SYNTHESIS OF SPECIFICALLY MODIFIED OLIGONUCLEOTIDES

This project will explore the synthesis and use of multiply labeled DNA fragments that include both 15N and 13C labels. By incorporation of multiple labels we should be able to increase dramatically the amount of information that can be obtained from an NMR experiment. This multi- labeling approach will be accomplished both by incorporation of multiple- labeled monomers, and also by incorporation of more than one labeled monomer. The routes that we have already developed for preparation of the singly-labeled 15N deoxynucleosides will serve as a starting point for preparation of the multiply labeled compounds.

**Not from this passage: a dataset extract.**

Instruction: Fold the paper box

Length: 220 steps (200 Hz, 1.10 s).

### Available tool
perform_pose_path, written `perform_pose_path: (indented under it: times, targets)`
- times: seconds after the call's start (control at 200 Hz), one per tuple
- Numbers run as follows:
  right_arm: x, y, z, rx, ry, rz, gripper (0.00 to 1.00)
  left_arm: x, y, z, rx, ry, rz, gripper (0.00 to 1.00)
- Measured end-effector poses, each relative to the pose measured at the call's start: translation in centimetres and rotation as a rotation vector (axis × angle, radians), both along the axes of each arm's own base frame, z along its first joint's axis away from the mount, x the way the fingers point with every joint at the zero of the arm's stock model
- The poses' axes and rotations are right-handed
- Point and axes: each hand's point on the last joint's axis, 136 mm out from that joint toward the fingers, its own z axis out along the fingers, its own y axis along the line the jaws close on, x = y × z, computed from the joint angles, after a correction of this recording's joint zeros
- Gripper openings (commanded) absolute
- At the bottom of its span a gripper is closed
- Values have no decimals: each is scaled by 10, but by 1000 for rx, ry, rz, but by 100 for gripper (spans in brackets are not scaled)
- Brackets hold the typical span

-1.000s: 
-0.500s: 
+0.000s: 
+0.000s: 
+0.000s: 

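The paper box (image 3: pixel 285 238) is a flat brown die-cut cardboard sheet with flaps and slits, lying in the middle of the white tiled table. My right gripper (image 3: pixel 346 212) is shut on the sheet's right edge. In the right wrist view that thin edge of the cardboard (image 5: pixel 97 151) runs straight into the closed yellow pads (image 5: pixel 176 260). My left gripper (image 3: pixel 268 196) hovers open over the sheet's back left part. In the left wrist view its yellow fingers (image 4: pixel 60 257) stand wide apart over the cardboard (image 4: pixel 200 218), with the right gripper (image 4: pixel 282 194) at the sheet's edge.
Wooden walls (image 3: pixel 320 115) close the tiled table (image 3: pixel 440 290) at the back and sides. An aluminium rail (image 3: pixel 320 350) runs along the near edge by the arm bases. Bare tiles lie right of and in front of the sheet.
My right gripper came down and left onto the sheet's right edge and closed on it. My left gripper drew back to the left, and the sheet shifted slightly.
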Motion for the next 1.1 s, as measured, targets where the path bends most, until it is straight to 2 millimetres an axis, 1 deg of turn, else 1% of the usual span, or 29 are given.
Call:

The new labeled compounds targeted at this time are listed below: 1. [7-15N]-Hypoxanthine 2. [6,7-15N]-Adenine 3. [6,7-15N]-Deoxyadenosine 4. [3,6-15N]-Adenine 5. [3,6-15N]-Deoxyadenosine 6. [1,6,7-15N]-Deoxyadenosine 7. [2-13C]-[2,3-15N]-Deoxyguanosine 8. [2-13C]-[1,2-15N]-Deoxyguanosine 9. [2-13C]-[1,2,7-15N]-Deoxyguanosine 10. [2-13C]-[2,3-15N]-O6-Methyldeoxyguanosine 11. [2-13C]-[1,2-15N]-O6-Methyldeoxyguanosine 12. [2-13C]-[1,2,7-15N]-O6-Methyldeoxyguanosine These compounds, along with [4-15N]-deoxycytidine, will be incorporated into DNA fragments for NMR studies. The [1-15N]-, [2-15N]-, and [6-15N]- labels monitor interactions of the Watson-Crick face, while the [7-15N]- and [3-15N]-labels monitor interactions in the major and minor grooves. The [2-13C] atom will provide information about ring current effects, and will be used to detect the 15N chemical shift in molecules where there is non-exchangeable proton coupled to the 15N label. Specifically, we will define the base pairing present in O6MeG.A and O6MeG.G mismatches, and the base pairing in parallel-DNA. We will probe drug.DNA and peptide.DNA interactions, including both DNA.DNA and ligand.DNA H-bonding, as well as the exclusion of water that occurs upon drug on peptide binding. Further, in each of these systems, we will attempt to correlate the identity of the H-bond acceptor (O or N) with the chemical shift change of the donor NH group. In addition, with these multi-labeled compounds, we will also be able to monitor changes in hydration which occur at the site of the lesion, the site of ligand binding, or elsewhere in the complex.